La victoria de Bush

Una Derrota Devastadora

 

Autor: Matthew Rothschild

Fecha: 3/11/2004

Traductor: Celeste Murillo, especial para PI

Fuente: The Progressive


A Devastating Defeat

My wife was crying in bed this morning as we watched the returns that showed a victory for Bush in the Electoral College and a baffling three-million-vote spread in the popular count.

How could this happen? We asked ourselves.

And we just shook our heads at all the damage that Bush will do in the next four years, now that he appears to be a legitimate President with even a wider margin in the Senate.

Bush will have more of a swagger today.

Cheney more of a smirk.

And Karl Rove will be a crowing.

He produced his millions of rightwing evangelicals by cynically manipulating the same-sex marriage issue.

But hold the applause for him.

John Kerry must take some responsibility for his own defeat.

While he had a good final month and performed well in the debates, he left himself too high a hill to climb.

After gaining the nomination, he squandered a full four months, doing precious little in public except flaunting his elitist credentials by going snowboarding in Utah and windsurfing off of Nantucket.

He took forever to find the right note to hit on the Iraq War--that it was making us less safe.

And his defense of his vote to authorize the war was incoherent and disingenuous.

On top of that, he gave Bush ammunition by saying stupid things like that $87 billion comment, and he failed for weeks to respond to the Swift Boat slanders.

Perhaps most unforgivably, he was too nice to Bush & Co. at the Democratic Convention. Kerry and other leading Democrats barely mentioned Bush's name at all--or Cheney's, or Ashcroft's, or Rumsfeld's, or Wolfowitz's, or Tom DeLay's, much less to spotlight the reactionary, crooked road of the Republicans.

And they never took Bush down two notches for being asleep at the wheel before 9/11. If Gore had been President on 9/11, you can be sure Bush and Rove would have ripped into him for it. Nice just doesn't cut it. By giving Bush a free pass on this issue, Kerry let him hoard the terrorism issue to himself. That was a fatal error.

Today, all the pundits are talking about the "moral values" issue.
Spare me that phrase.

What kind of moral values are they that justify the killing of 100,000 innocent people in Iraq?

Where in the Bible does it say to give alms to the rich and food to the gluttons?

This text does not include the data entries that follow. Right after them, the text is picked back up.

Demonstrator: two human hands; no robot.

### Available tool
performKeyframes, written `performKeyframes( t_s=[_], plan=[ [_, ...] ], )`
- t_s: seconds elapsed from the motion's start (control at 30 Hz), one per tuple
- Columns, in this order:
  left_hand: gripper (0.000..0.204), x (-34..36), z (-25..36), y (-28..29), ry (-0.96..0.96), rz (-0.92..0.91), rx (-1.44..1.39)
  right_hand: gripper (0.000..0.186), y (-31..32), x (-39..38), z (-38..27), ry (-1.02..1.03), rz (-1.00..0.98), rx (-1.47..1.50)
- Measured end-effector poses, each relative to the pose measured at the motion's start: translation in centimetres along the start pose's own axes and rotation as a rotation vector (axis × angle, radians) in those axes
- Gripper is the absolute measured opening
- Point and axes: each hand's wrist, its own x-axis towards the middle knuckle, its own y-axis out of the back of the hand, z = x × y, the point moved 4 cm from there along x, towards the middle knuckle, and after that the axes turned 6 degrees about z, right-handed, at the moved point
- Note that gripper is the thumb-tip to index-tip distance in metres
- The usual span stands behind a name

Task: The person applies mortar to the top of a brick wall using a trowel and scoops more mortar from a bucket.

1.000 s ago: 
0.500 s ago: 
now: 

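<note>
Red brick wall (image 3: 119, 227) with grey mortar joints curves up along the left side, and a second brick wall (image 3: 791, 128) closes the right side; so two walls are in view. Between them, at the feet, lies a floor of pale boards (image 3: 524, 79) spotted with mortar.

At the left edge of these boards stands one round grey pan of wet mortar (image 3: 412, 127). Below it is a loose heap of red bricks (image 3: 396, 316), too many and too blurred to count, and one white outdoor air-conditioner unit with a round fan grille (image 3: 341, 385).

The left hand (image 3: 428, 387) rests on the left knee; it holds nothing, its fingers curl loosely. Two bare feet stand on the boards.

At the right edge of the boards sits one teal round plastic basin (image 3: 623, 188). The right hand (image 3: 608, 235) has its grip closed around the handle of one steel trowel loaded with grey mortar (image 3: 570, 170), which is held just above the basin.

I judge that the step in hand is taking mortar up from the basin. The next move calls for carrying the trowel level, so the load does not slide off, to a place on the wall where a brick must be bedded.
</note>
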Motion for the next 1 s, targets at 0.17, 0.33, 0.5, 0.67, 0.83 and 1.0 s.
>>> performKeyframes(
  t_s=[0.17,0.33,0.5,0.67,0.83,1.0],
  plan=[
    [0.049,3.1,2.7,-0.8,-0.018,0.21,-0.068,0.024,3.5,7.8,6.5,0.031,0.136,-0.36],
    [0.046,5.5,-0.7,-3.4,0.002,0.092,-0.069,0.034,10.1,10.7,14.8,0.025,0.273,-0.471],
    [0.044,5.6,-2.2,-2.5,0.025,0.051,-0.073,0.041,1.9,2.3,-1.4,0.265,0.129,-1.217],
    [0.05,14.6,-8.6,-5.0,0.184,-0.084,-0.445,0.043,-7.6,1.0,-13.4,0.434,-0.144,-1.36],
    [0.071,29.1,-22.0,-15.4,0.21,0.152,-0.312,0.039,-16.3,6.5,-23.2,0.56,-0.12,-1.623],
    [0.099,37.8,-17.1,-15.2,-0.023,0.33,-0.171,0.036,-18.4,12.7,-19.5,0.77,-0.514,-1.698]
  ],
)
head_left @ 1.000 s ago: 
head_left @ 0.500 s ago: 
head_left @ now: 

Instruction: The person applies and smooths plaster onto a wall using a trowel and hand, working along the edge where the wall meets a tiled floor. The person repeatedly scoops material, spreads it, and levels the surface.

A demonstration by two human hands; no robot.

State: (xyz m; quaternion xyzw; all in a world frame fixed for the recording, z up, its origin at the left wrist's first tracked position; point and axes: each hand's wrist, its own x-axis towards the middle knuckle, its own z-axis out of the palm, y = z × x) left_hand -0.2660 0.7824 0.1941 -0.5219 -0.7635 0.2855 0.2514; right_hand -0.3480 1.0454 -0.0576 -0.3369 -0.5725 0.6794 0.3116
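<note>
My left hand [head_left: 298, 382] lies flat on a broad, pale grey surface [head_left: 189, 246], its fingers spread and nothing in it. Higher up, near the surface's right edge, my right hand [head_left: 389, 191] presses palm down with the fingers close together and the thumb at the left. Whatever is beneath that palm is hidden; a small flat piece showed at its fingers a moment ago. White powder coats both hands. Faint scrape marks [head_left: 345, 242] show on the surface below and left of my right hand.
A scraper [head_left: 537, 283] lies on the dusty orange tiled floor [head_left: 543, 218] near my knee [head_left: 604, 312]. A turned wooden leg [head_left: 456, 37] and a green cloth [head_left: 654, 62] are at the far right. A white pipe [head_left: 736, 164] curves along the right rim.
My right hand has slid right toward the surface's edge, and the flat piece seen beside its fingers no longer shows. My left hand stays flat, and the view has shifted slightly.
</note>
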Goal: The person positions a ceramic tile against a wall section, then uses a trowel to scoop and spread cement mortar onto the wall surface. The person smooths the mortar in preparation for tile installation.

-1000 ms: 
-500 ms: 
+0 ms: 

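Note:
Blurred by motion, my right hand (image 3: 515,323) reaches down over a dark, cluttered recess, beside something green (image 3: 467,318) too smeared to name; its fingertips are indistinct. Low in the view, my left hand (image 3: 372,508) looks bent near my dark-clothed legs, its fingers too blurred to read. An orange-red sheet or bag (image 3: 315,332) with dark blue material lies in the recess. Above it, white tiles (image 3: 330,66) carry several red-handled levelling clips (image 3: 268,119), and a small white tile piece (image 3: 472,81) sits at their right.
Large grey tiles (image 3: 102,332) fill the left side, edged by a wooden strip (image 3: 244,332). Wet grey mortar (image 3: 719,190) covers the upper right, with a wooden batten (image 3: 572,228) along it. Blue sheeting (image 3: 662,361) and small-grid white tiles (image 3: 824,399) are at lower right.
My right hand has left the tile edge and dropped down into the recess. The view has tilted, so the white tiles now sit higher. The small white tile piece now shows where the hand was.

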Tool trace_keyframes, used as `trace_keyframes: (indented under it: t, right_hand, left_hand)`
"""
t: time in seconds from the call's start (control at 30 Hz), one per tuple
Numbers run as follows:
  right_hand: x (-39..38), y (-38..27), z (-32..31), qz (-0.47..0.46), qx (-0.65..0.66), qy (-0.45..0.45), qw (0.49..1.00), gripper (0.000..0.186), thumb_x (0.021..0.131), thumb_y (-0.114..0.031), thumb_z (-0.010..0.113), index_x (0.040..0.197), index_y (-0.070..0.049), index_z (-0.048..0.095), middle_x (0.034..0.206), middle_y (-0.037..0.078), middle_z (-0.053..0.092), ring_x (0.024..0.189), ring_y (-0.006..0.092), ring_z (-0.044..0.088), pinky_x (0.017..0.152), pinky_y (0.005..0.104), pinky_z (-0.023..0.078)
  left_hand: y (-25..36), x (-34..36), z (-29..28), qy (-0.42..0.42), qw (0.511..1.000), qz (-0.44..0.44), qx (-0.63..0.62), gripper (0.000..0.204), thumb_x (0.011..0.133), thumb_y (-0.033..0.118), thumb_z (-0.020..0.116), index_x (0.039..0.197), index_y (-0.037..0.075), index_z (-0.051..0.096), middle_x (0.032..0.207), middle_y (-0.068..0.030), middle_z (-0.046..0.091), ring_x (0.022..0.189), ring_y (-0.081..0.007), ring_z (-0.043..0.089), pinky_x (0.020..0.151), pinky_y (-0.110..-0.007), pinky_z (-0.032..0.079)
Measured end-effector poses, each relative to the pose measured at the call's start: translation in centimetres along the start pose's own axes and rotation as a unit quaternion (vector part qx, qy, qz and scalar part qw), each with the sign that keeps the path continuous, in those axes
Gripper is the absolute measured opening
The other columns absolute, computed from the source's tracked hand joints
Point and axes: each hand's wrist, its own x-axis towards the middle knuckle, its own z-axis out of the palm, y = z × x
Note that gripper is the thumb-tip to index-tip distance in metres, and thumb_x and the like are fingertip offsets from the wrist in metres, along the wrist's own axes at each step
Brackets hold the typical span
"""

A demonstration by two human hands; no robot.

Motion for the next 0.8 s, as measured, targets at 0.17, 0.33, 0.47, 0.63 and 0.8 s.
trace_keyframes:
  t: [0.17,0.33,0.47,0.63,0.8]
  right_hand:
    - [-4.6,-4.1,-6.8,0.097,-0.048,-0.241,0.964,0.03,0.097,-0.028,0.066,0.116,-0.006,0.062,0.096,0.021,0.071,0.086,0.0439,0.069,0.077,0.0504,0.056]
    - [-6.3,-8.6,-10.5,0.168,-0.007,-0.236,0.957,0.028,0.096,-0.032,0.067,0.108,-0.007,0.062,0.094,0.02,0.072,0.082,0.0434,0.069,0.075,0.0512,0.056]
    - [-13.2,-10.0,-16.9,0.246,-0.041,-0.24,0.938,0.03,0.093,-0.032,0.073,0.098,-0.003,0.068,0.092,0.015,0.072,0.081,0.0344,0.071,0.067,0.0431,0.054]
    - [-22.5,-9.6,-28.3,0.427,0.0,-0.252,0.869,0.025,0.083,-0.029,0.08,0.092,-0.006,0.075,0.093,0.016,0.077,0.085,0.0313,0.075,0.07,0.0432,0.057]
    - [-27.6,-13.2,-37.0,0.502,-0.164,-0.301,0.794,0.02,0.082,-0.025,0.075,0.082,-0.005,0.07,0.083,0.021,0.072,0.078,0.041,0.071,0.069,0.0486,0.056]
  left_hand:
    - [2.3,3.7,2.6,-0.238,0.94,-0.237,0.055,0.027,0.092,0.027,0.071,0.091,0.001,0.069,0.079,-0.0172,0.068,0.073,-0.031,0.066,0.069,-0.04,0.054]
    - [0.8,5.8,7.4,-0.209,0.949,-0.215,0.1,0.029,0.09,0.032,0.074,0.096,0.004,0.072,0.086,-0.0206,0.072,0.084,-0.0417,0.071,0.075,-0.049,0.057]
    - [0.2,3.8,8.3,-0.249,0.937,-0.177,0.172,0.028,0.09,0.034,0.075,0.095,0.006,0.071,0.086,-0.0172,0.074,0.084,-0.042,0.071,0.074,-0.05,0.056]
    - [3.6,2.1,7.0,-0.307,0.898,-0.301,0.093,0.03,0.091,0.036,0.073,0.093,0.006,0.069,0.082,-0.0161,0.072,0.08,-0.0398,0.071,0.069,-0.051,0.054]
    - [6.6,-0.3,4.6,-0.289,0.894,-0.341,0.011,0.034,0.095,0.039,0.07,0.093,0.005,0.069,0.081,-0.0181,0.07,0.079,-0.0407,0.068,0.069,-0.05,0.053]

The term "moral values" is bad shorthand for rightwing fundamentalist views.

Democrats, progressives, liberals, and leftists need to talk up our own moral values: advancing justice and kindness; providing for the homeless, and the poor, the elderly, the disabled, and those without health insurance; tending to the environment (an issue Kerry was oddly silent about); respecting international law; and not waging needless, reckless war.

And we need to defend the basic American value of the separation of church and state.

The survival of our secular government, so crucial to our founders, is at stake today.

Look back 44 years to JFK's famous speech about religion and politics, and notice how far we've slid since then.

"I believe in an America where the separation of church and state is absolute, where no Catholic prelate would tell the President (should he be Catholic) how to act, and no Protestant minister would tell his parishioners for whom to vote, where no church or church school is granted any public funds or political preference. . . . I believe in an America that is officially neither Catholic, Protestant, nor Jewish, where no public official either requests or accepts instructions on public policy from the Pope, the National Council of Churches, or any other ecclesiastical source, where no religious body seeks to impose its will directly or indirectly upon the general populace or the public acts of its officials."

In this election, the churches threw their weight behind Bush and tried to impose their will on the general populace, and Bush asked for help from the Pope in bringing Catholics behind him, and Bush is providing public funds to religious schools with his faith-based initiative.

The separation between church and state is hardly absolute anymore today.

And it will become less and less so in the next four years.

Bush will cause great harm elsewhere, as well: He will despoil the environment, stack the Supreme Court, redistribute wealth upwards, deregulate corporations, jeopardize a woman's right to choose, deny the right of marriage to gay couples and lesbian couples, and continue to trample on our civil liberties. Social Security will be undermined, and Medicare and Medicaid restricted. On foreign policy, Bush will lead us deeper into the Iraq quagmire and perhaps on to even more lethal adventurism in Iran or North Korea.

This is a victory for reaction, for war, and for primitive capitalism.
Yet at this devastating moment, we must not resign, withdraw, or give in to the paralysis of despair.

W. H. Auden wrote in 1939, at another difficult moment, that "our world in stupor lies."

And I'm sure the rest of the world is stupefied at the choice Americans made on Tuesday.

But Auden also said, "May we, beleaguered by the same negation and despair, show an affirming flame."

And that's what we must do: We must show an affirming flame--and win people over by it.